When the single and video was originally released in 1982, some viewers thought that the person in the video was male bodied, presumably a transvestite, especially because of the wig removal.

Not that Annie Lennox is all for gender play, at least not for men. The Lyrics of “I need a man” contain:

You should know Im not impressed
cause theres just one thing
That Im looking for
And he dont wear a dress.
I need a man...
I need a man...
Baby baby baby
Dont you shave your legs
Dont you double comb your hair
Dont powder puff
Just leave it rough

11 May 2009

Mick Jagger and the Rolling Stones.

Cisgendered heterosexual that he is, the younger Mick Jagger did have an ambiance of being androgynous, although not to a degree that compared at all with real gender variance. Androgyny for the cisgendered. Steven Simels in his Gender Chameleons: Androgyny in Rock ‘n Roll, 1985, wrote of Jagger “Hipless and emaciated, possessing lips of such astonishing lasciviousness, that when you put him on stage he resembles nothing so much as some weird mixture of both human sex organs.”

However we must say that the major items below were recorded 1966-70. Very few other rock bands flirted with androgyny until the coming of Glam rock in 1972.
In 1966 of the band dressed as World War II army nurses for the photograph that accompanied the single, 'Have You Seen Your Mother Baby, Standing in the Shadow?'.

In 1967 We Love You, one of the very earliest videos, made in the wake of Mick Jagger's trial for marijuana possession, has Jagger, in the dock, dressed as Oscar Wilde and Marianne Faithful as Alfred Lord Douglas.

The Stone's single, 'Honky Tonk Women', 1969, has been commented on by different writers as being about a drag queen: 'a gin-soaked barroom queen in Memphis' heaves him 'right across her shoulder ... she blew my nose and then she blew my mind'.

The word androgyny has often been used about the film Performance, 1970, which has Jagger as Turner, a retired rock-and-roll singer who initiates Chas, an on-the-lam gangster into androgyny and fusions of gender and identity.
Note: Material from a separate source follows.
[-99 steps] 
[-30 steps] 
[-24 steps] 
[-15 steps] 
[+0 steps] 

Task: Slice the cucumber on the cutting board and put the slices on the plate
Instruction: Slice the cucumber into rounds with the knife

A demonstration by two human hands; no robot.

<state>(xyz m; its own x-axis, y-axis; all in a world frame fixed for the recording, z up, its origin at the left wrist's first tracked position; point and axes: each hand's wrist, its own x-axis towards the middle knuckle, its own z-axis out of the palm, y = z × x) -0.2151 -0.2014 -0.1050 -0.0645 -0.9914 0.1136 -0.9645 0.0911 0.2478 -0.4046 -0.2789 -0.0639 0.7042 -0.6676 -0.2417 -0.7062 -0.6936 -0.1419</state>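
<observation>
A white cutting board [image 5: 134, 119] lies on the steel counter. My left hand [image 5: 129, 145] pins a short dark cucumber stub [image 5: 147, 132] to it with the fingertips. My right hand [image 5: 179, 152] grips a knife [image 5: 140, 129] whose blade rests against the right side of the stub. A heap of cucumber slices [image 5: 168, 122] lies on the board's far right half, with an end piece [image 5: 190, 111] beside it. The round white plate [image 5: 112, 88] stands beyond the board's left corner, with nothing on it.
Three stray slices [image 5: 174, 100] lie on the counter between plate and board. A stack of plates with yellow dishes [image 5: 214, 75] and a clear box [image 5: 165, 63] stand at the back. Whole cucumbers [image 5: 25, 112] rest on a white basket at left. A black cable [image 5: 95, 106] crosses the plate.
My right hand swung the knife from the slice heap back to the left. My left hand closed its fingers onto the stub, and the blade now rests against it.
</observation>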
Well, the trailer intimates that. At the end the identities of Turner and Chas have become confused. Which one has been killed? Which one is taken away by the gangsters? This is not really androgyny (man-woman): it is more andrander (man-man). But then there is that bit where Chas is in bed with one of Turner’s women, and with a bit of tricky editing, you think for a moment that it is Turner himself rather than the woman.
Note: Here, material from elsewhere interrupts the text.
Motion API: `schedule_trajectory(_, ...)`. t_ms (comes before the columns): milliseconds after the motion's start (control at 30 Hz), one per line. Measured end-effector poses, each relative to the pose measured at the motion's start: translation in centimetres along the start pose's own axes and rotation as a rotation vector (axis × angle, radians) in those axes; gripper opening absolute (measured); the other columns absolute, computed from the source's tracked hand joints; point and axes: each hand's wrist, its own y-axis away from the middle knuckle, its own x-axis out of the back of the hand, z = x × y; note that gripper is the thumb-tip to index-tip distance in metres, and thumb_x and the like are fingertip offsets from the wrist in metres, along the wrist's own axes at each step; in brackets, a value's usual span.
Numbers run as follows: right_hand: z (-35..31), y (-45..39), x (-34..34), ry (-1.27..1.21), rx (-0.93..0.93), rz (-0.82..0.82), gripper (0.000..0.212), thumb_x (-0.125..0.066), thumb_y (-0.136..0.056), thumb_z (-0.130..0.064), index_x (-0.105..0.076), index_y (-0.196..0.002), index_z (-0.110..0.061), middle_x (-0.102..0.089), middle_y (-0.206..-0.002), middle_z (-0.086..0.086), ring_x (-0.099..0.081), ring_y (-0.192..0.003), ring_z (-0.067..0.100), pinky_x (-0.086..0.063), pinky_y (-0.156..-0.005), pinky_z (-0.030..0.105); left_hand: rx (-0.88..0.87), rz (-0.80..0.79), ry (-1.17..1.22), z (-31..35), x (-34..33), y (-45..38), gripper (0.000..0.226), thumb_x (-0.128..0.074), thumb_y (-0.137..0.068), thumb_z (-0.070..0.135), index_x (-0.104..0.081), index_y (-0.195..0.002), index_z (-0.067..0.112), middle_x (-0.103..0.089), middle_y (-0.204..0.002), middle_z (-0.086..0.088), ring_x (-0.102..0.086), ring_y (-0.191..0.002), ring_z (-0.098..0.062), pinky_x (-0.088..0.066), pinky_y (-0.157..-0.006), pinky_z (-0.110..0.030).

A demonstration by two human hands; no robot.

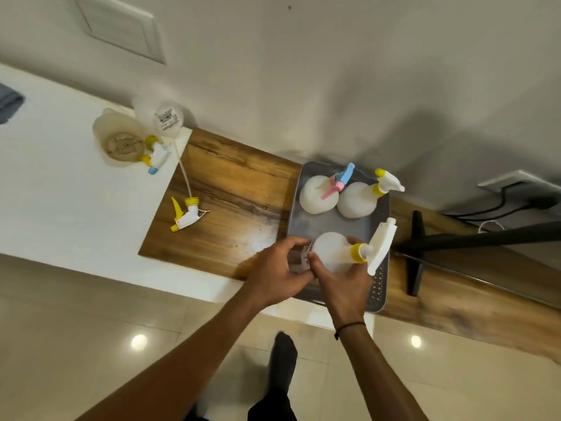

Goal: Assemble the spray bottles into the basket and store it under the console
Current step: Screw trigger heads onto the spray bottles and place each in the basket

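Wooden console top [230, 189]: two bottles [318, 194] in grey basket [383, 287], third bottle [334, 253] gripped by left hand [280, 273] and right hand [343, 281] above it (near side); loose sprayer [185, 214], two bare bottles [121, 141] far left remaining

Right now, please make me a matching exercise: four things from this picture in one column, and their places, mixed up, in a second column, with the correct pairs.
Things:
1. bottle with pink and blue trigger
2. loose yellow and white spray head
3. bottle with yellow collar
4. two bottles without spray heads

Places:
A. lying on the wooden top
B. held in both hands over the basket's near end
C. on the white counter
D. at the basket's far end

Pairs: 1-D, 2-A, 3-B, 4-C
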Motion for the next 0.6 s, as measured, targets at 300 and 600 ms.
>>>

Steve J. Spears' stage play, The Elocution of Benjamin Franklin, about a transvestite speech-therapist, which was first performed in 1977, uses both the Rolling Stones' song You Can't Always Get What You Want and Mick Jagger's image as part of the ambience.
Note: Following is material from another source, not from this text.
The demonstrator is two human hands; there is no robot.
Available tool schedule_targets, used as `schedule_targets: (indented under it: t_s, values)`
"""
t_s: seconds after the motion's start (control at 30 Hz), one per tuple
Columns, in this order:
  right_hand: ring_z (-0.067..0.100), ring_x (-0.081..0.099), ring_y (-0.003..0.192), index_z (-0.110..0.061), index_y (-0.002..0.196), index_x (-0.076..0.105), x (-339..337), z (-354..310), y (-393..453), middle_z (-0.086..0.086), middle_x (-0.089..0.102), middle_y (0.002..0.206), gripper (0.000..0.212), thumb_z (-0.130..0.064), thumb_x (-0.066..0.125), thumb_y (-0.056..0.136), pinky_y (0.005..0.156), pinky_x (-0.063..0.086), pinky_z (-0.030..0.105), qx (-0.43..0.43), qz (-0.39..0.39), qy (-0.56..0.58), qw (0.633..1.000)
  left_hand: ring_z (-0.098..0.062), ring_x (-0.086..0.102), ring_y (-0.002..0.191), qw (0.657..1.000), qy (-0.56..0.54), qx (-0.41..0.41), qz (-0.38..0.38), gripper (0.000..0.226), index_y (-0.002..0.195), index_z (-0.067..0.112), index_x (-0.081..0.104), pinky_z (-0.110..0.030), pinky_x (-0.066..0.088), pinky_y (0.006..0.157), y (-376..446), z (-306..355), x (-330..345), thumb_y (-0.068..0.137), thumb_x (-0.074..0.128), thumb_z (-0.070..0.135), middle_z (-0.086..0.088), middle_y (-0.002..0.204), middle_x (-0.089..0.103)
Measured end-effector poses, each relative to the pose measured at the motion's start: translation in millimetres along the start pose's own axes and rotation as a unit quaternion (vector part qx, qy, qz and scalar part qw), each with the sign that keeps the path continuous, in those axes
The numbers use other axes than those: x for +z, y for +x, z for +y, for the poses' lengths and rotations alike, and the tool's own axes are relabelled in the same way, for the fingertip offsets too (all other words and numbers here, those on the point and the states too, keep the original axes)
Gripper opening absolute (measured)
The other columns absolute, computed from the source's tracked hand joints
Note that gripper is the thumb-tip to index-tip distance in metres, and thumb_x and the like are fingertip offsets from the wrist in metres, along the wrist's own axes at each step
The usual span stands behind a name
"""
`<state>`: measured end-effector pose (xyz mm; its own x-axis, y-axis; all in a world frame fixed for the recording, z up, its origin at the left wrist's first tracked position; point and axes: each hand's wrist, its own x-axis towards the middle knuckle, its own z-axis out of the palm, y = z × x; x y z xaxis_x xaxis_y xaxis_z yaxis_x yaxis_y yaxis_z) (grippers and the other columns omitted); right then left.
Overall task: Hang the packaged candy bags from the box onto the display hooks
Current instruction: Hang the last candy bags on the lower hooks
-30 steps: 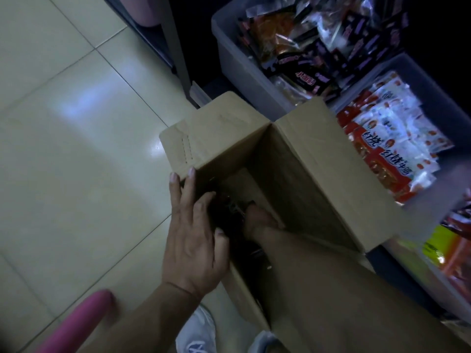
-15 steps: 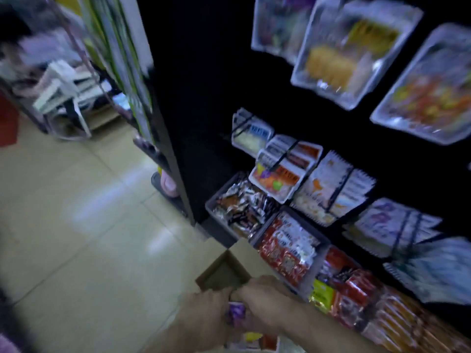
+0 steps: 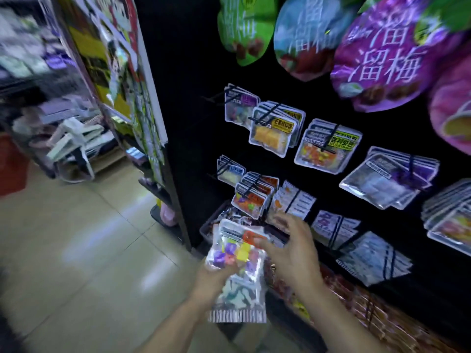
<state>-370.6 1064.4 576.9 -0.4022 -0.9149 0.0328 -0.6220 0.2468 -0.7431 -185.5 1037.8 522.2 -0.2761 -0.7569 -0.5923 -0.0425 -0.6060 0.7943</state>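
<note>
Shop aisle, dark pegboard display w/ hooks (image 3: 262, 118). Candy bags (image 3: 235, 263): small stack at chest height, long axis roughly upright, header end toward display. Left hand (image 3: 216, 276) clamped under stack; right hand (image 3: 288, 250) pinching top bag's upper edge. Matching hung packs (image 3: 251, 200) just above, right hand nearer.

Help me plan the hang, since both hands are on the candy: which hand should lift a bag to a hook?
Probably the right hand: it lies atop the candy bags, nearest the display hooks, fingers at the top bag's upper edge. The left hand supports the stack from below.
</note>
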Motion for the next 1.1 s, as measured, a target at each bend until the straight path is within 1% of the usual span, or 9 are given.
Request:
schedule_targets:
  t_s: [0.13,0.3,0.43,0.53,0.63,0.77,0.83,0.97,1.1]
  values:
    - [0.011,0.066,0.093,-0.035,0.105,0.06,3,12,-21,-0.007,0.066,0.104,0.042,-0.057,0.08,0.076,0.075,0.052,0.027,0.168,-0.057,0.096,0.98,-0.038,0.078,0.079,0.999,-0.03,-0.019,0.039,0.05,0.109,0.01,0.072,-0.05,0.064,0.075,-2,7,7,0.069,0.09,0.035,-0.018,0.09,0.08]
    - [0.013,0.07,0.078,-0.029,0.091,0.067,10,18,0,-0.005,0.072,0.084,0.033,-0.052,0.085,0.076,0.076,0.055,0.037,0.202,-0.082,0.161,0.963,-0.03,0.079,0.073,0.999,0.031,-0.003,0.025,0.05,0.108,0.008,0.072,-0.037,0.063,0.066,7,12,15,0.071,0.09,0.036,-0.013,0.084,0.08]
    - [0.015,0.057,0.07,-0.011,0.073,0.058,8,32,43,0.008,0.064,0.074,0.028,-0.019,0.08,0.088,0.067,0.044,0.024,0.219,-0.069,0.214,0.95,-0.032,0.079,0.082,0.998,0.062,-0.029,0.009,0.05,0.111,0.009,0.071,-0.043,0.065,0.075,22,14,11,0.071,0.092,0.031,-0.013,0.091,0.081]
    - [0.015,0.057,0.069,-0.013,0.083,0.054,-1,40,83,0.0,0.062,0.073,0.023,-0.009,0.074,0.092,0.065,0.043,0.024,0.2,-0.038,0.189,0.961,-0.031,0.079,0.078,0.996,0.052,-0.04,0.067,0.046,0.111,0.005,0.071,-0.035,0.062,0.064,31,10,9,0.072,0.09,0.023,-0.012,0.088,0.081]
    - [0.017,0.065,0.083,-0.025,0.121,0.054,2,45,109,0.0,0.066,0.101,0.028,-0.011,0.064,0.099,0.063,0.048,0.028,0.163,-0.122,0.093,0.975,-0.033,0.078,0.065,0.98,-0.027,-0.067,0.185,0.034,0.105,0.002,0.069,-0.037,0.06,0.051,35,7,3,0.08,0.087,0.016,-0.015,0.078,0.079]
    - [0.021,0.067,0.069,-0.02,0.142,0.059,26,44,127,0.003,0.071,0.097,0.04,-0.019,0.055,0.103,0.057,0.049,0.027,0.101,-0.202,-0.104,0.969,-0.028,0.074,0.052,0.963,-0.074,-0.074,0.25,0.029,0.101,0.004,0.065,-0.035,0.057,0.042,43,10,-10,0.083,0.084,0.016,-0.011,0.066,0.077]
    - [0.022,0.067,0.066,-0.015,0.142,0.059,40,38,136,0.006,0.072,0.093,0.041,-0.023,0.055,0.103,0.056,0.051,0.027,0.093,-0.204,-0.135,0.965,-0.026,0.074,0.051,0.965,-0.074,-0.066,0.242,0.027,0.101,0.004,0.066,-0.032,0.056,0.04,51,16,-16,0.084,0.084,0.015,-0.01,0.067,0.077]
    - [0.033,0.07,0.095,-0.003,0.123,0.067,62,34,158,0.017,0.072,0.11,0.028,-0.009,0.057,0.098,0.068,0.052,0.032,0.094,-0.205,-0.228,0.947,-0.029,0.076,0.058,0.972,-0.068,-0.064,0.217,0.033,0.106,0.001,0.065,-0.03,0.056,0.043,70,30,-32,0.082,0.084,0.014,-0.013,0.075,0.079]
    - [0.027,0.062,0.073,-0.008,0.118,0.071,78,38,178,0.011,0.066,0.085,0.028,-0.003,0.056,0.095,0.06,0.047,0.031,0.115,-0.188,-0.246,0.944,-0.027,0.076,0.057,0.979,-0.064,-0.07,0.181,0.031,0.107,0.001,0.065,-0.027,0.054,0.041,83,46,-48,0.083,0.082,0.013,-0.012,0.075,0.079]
The film, Running out of Luck, 1986, features Jagger as himself recording his first solo album in Rio de Janerio when he is kidnapped by a gang of transvestites. This film is so obscure that I could not find either a suitable photograph or clip.

03 May 2009

Naked Came the Stranger

A Long Island housewife, Penelope Ashe, was the author of Naked Came the Stranger, a badly written sex romp, which was published in 1969 and sold some millions of copies.


Not only did Penelope turn out to be mainly a man, she was revealed to be 19 men and 5 women. A group of writers and editors on Newsday magazine organized by Mike McGrady wrote the book over a weekend to demonstrate how quickly a trash novel could be produced. McGuire got his sister-in-law to play Penelope Ashe in interviews.

In 1970 McGrady wrote a book telling how they did it. He later wrote the autobiography of Linda Lovelace who was famous for being in the porn film Deep Throat.

The novel was filmed in 1975, still giving Penelope the credit.